§ EXERCISE PROMPT
Exactly as written, return every line of the data below apart from the pictures.

§ DATA IN THIS EXERCISE
▽
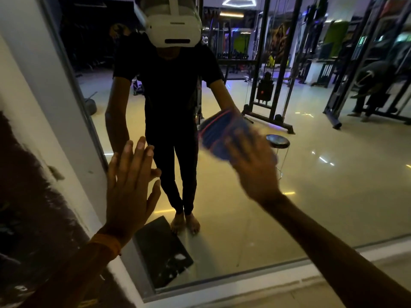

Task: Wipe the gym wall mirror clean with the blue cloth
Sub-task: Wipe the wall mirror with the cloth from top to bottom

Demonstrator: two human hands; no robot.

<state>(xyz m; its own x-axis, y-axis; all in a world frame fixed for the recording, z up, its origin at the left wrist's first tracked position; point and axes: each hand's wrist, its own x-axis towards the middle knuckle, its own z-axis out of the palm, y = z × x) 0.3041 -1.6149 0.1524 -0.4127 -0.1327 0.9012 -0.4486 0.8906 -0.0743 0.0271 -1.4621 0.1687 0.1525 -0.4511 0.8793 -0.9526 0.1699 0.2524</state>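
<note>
The gym wall mirror [322, 196] fills most of the view, framed in grey metal. My right hand [253, 165] presses the blue cloth [220, 132] with red stripes flat against the glass at mid height; both are blurred by motion. My left hand [129, 185] rests flat on the glass near the mirror's left edge, fingers spread, holding nothing. An orange band circles my left wrist. My own reflection stands in the glass behind both hands.
The mirror's left frame [73, 103] meets a white wall with dark peeling patches [33, 196]. The bottom frame [244, 278] sits just above a pale floor. Reflected in the glass are a cable machine [266, 85], a round stool [278, 141], a dark mat [164, 252] and another person [369, 85].
</note>
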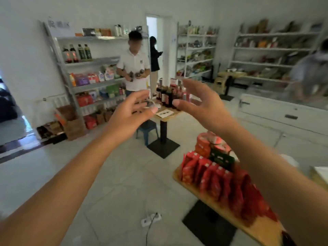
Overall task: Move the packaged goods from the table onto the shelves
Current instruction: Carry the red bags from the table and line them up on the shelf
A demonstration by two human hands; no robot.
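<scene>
Both my arms are stretched forward at chest height. My left hand (132, 110) and my right hand (198, 102) face each other with fingers spread, and neither holds anything. Below my right forearm, a wooden table (229, 210) carries a row of red packets (213, 176) standing side by side, with a dark green pack (221, 158) and more red packs (205, 144) behind them. A grey metal shelf unit (92, 86) with bottles and packaged goods stands against the left wall. My hands are well above the table and far from the shelves.
A person in a white shirt (134, 68) holds bottles beside a small table (165, 112) loaded with dark bottles. A power strip (150, 218) and cable lie on the tiled floor. More shelves (266, 55) line the back wall; a white counter (284, 112) is at right.
</scene>
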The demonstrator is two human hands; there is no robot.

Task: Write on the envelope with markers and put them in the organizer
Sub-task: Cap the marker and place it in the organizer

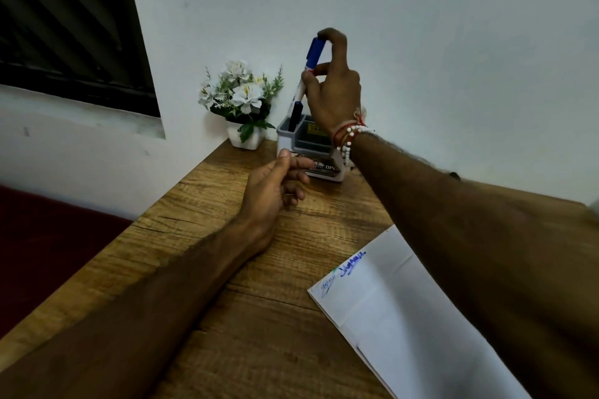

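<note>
My right hand [334,91] grips a white marker with a blue cap [313,57], holding it upright just above the grey and white organizer [319,147] at the back of the wooden table. Another dark-capped marker [295,115] stands in the organizer's left compartment. My left hand [275,186] rests against the organizer's front left side, thumb on its corner, fingers curled. A white envelope [398,311] lies near the front right, with blue handwriting near its upper left corner; my right forearm covers part of it.
A small white pot of white artificial flowers [241,100] stands left of the organizer in the table's back corner. The wooden table [207,236] ends at a left edge over a dark red surface [48,236]. A wall rises right behind the organizer.
</note>
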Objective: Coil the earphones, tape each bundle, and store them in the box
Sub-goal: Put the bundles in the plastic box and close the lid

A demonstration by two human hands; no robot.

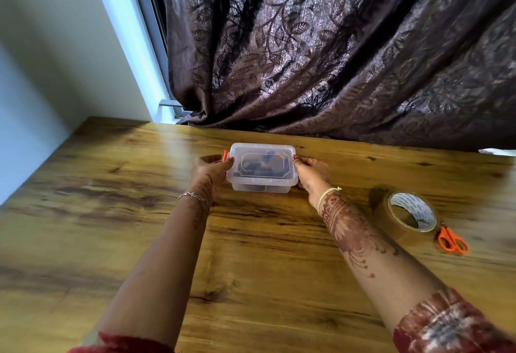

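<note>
A small clear plastic box (pixel 262 185) stands on the wooden table (pixel 111 185) with its lid (pixel 279 151) on. Dark coiled earphones (pixel 259 165) show through the lid. My left hand (pixel 209 171) holds the box's left end, fingers curled at an orange latch (pixel 225 155). At the right end my right hand (pixel 312 172) grips the box, its fingertips on the lid's edge, where the latch is hidden.
A roll of brown packing tape (pixel 410 213) lies to the right, with small orange scissors (pixel 451 241) beside it. A dark patterned curtain (pixel 335 59) hangs behind the table's far edge. A white wall (pixel 42 59) stands to the left.
</note>
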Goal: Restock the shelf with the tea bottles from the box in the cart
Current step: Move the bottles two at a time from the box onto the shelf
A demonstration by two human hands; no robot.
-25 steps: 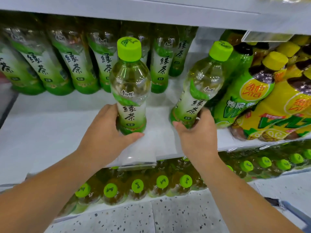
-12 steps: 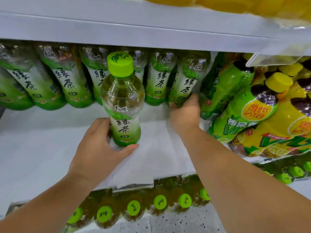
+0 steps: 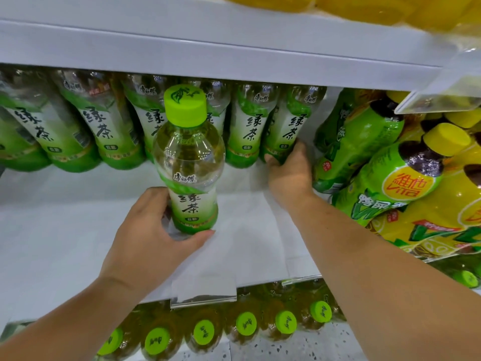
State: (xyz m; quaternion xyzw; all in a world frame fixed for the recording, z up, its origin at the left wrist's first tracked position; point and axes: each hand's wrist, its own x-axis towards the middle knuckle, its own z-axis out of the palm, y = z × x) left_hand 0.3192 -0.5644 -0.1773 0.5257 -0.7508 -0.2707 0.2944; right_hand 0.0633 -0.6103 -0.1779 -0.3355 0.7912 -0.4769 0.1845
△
§ OUTPUT BELOW
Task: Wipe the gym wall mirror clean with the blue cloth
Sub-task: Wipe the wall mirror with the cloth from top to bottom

Demonstrator: two human hands; no robot.

<state>(xyz m; its own x-axis, y-axis; all in a world frame fixed for the recording, z up, its origin at the left wrist's first tracked position; point and axes: each hand's wrist, its own x-axis towards the middle knuckle, its own z-axis out of the palm, y = z × x) 0.3041 -1.6149 0.1524 -0.4127 -0.1327 0.9012 -0.4486 0.8906 -0.0743 0.0271 -1.4621 0.1687 0.1525 -0.4511 0.8793 -0.9526 0.1699 0.2524</state>
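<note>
The gym wall mirror [322, 196] fills most of the view, framed in grey metal. My right hand [253, 165] presses the blue cloth [220, 132] with red stripes flat against the glass at mid height; both are blurred by motion. My left hand [129, 185] rests flat on the glass near the mirror's left edge, fingers spread, holding nothing. An orange band circles my left wrist. My own reflection stands in the glass behind both hands.
The mirror's left frame [73, 103] meets a white wall with dark peeling patches [33, 196]. The bottom frame [244, 278] sits just above a pale floor. Reflected in the glass are a cable machine [266, 85], a round stool [278, 141], a dark mat [164, 252] and another person [369, 85].
</note>
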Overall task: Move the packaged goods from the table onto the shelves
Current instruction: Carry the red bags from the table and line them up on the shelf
A demonstration by two human hands; no robot.
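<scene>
Both my arms are stretched forward at chest height. My left hand (132, 110) and my right hand (198, 102) face each other with fingers spread, and neither holds anything. Below my right forearm, a wooden table (229, 210) carries a row of red packets (213, 176) standing side by side, with a dark green pack (221, 158) and more red packs (205, 144) behind them. A grey metal shelf unit (92, 86) with bottles and packaged goods stands against the left wall. My hands are well above the table and far from the shelves.
A person in a white shirt (134, 68) holds bottles beside a small table (165, 112) loaded with dark bottles. A power strip (150, 218) and cable lie on the tiled floor. More shelves (266, 55) line the back wall; a white counter (284, 112) is at right.
</scene>
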The demonstrator is two human hands; there is no robot.

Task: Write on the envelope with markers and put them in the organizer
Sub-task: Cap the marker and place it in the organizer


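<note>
My right hand [334,91] grips a white marker with a blue cap [313,57], holding it upright just above the grey and white organizer [319,147] at the back of the wooden table. Another dark-capped marker [295,115] stands in the organizer's left compartment. My left hand [275,186] rests against the organizer's front left side, thumb on its corner, fingers curled. A white envelope [398,311] lies near the front right, with blue handwriting near its upper left corner; my right forearm covers part of it.
A small white pot of white artificial flowers [241,100] stands left of the organizer in the table's back corner. The wooden table [207,236] ends at a left edge over a dark red surface [48,236]. A wall rises right behind the organizer.
</note>
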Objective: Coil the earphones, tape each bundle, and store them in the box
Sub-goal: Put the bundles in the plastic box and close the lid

A demonstration by two human hands; no robot.


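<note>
A small clear plastic box (pixel 262 185) stands on the wooden table (pixel 111 185) with its lid (pixel 279 151) on. Dark coiled earphones (pixel 259 165) show through the lid. My left hand (pixel 209 171) holds the box's left end, fingers curled at an orange latch (pixel 225 155). At the right end my right hand (pixel 312 172) grips the box, its fingertips on the lid's edge, where the latch is hidden.
A roll of brown packing tape (pixel 410 213) lies to the right, with small orange scissors (pixel 451 241) beside it. A dark patterned curtain (pixel 335 59) hangs behind the table's far edge. A white wall (pixel 42 59) stands to the left.
</note>
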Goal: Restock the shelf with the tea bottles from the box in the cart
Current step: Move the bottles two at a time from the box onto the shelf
A demonstration by two human hands; no robot.
-25 steps: 
-12 steps: 
+0 steps: 
State: (xyz m; quaternion xyzw; all in a world frame fixed for the recording, z up, its origin at the left wrist's first tracked position; point and axes: each hand's wrist, its own x-axis towards the middle knuckle, its own z-axis out of the palm, y = z × x) left_hand 0.3192 -0.5644 -0.1773 0.5257 -0.7508 -0.2707 0.2944; right_hand 0.0633 -0.6103 -0.1779 -0.3355 0.7912 -0.4769 0.1845

No further output is required, since the answer is complete.